Well, as others mentioned this isn’t new at all, and things for a long time have used excel for stuff. MS hasn’t done anything new to encourage this lately, it has nothing to do with linux or trying to keep market.
But this is one of the reason companies keep churning along with Office. I really don’t get why so many are pondering about how to make companies move from Office to OOo . Companies would want to actually do this first before worrying about how to do it.
MS office is a very good product. The cost of it is nothing when you compare to the cost of the time of the employee using it. So unless there is some amazing way to speed people up with something else and not have a learning curve, nothing will change there.
Secondly, OOo and others still stand zero chance at going big time with companies for a simple reason. MS file formats. Now don’t bitch cause MS doesn’t open them up, sure we would all like to see open formats from them, but this is how it is. And as long as MS has not given the official “how to” for file compatibility, it doesn’t matter how close OO might get, it’s a no go. Companies will not risk such headaches. They live on sharing files, both externally and with other companies and customers. They are not going to go and rely on some group’s hack. Using OOo is fine for some home user, or dealling with files that only you ever deal with. But does not work in a business.
“The 90s was before email? That’s news to me! I’ve been emailing happily since 1992, and I know lots of people who’ve been doing it since before then. Web browsing wasn’t much later, 93-94 if memory serves. And ICQ’s been around since I think 96.”
Lol. I really meant the 80’s and early 90’s. I put 90’s because I didn’t want to make myself seem too old. . Anyways, the general point was that an office suite was one of the primary reasons to get a computer and Microsoft was the only game in town. Since then, people get it for word processing, web browsing, instant messaging, emailing and there are plenty good free open source alternatives out there.

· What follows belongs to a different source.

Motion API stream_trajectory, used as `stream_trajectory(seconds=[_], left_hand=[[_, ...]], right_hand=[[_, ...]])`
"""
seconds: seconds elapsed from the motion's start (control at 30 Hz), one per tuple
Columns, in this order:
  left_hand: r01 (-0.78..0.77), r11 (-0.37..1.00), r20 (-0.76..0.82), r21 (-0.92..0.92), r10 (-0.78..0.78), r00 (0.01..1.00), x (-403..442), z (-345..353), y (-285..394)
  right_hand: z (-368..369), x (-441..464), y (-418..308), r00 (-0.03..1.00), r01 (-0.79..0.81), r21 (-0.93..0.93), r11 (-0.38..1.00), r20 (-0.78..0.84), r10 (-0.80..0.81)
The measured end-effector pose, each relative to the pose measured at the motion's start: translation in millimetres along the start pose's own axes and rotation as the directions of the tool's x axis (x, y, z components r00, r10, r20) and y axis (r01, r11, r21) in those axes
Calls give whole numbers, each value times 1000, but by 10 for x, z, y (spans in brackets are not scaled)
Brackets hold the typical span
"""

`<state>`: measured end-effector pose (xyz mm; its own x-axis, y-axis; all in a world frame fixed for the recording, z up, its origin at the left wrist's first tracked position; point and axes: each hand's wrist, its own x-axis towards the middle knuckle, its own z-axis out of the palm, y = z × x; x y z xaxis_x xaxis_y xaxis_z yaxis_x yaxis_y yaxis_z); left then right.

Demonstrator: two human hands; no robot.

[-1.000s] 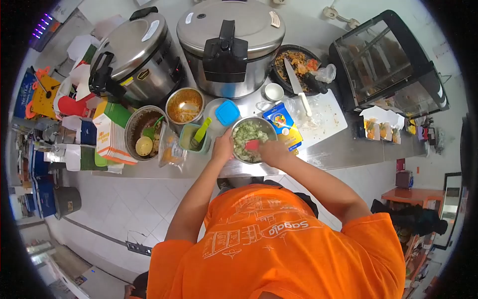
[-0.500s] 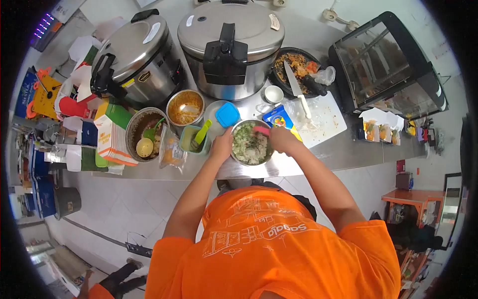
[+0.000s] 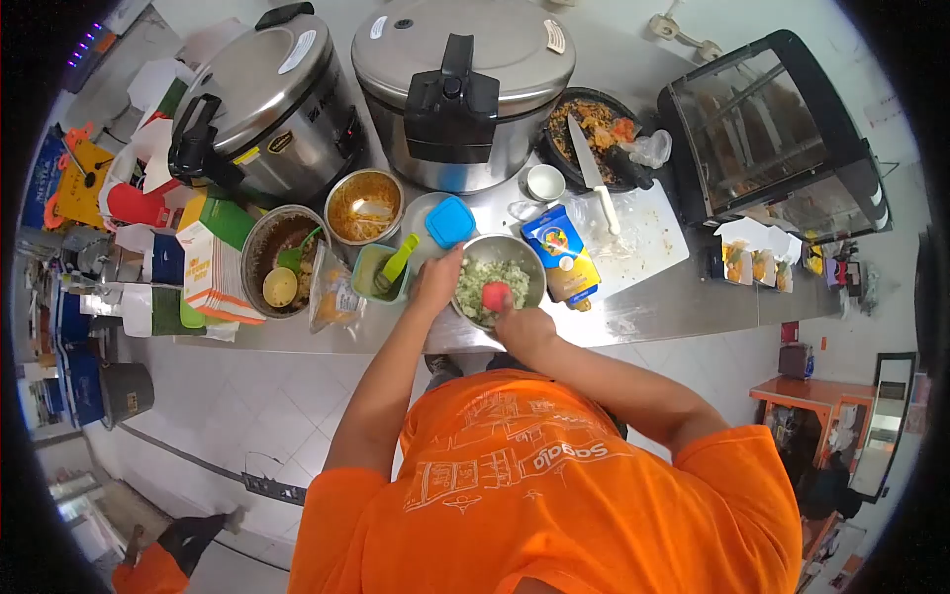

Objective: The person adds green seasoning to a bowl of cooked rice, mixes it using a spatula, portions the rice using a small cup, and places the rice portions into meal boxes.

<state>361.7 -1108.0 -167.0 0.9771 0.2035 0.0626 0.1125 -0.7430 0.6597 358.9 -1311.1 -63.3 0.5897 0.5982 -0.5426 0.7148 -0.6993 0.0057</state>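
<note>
A metal bowl (image 3: 532, 261) stands near the counter's front edge. In it lies a pale mix of rice-like grains and chopped green bits (image 3: 477, 284). My left hand (image 3: 435, 281) grips the bowl's left rim. Fingers closed, my right hand (image 3: 527, 332) holds a red spoon-like utensil (image 3: 497, 294) over the bowl's front; its exact kind is hard to make out. A blue and yellow packet (image 3: 562, 252) lies just right of the bowl. Behind the bowl is a blue lid (image 3: 450, 222), and left of my left hand a tub (image 3: 374, 269) holds a green-handled utensil (image 3: 399, 257).
Two large steel cookers (image 3: 460, 59) stand at the back. A knife (image 3: 591, 168) rests across a black pan (image 3: 564, 163) and a white cutting board (image 3: 658, 238). Pots (image 3: 365, 206) and stacked boxes (image 3: 213, 272) sit left. A glass-fronted cabinet (image 3: 762, 129) is right.
My right hand has moved from the bowl's right side to its front, carrying the red spoon-like utensil toward me. The packet beside the bowl shows more fully. My left hand stays on the rim.
</note>
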Motion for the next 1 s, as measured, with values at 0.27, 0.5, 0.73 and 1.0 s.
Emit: stream_trajectory(seconds=[0.27, 0.5, 0.73, 1.0], left_hand=[[28, 999, 32, 43, -30, 999, 53, -57, 81], [-23, 998, 3, 55, 22, 1000, 57, -108, 194], [-57, 994, -44, 88, 61, 997, 49, 58, 92], [-52, 997, 92, 49, 48, 995, 190, 43, 336]], right_hand=[[-470, -5, 439, 990, 113, 131, 985, -103, -99], [150, -11, 133, 993, -67, 57, 996, 102, 61], [-553, -296, 484, 1000, 19, 170, 985, 14, -22], [-105, -145, 532, 999, 21, 233, 972, 44, -33]])
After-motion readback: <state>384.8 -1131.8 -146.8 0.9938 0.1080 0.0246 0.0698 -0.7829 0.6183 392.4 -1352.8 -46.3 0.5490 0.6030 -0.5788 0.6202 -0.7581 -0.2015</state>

For those not familiar w/ OO.o, just a few points that nobody has mentioned in rebuttal:
OO does have simple VBA support. You can’t pick an arbitrary library for Windows and use it under Linux, but a distrubing amount of Office scripting works under OO (and probably better under OO2). Also, as far as loading MS Office formats, I think OO (and OO2 is better) is more consistent than MS Office itself — particulaly if exchanging documents between the Mac and Windows versions (this recently came up with one of our VPs).
OO surely cannot replace Office in an organization so entrenched in exploiting its inner workings, but for most organizations the leap simply isn’t that great. OO’s XML-based open file format file format, extensive use of stylesheets, etc. opens up endless possibilities. MS must have a clue about this since their products leave out OO/SO format support which would be trivial to incorporate (despite it having a significantly higher market share than some of the other formats).
The principle drawbacks to the MS Office platform are not initial cost, but ongoing cost, poor cross-platform support (a need that is growing), security, openness, and liability (think BSA audits, lost records, outmoded data formats, etc.).
Office’s biggest selling point is that it’s so widely used where it really isn’t appropriate with mediocre but good-enough results to prevent people from shopping around.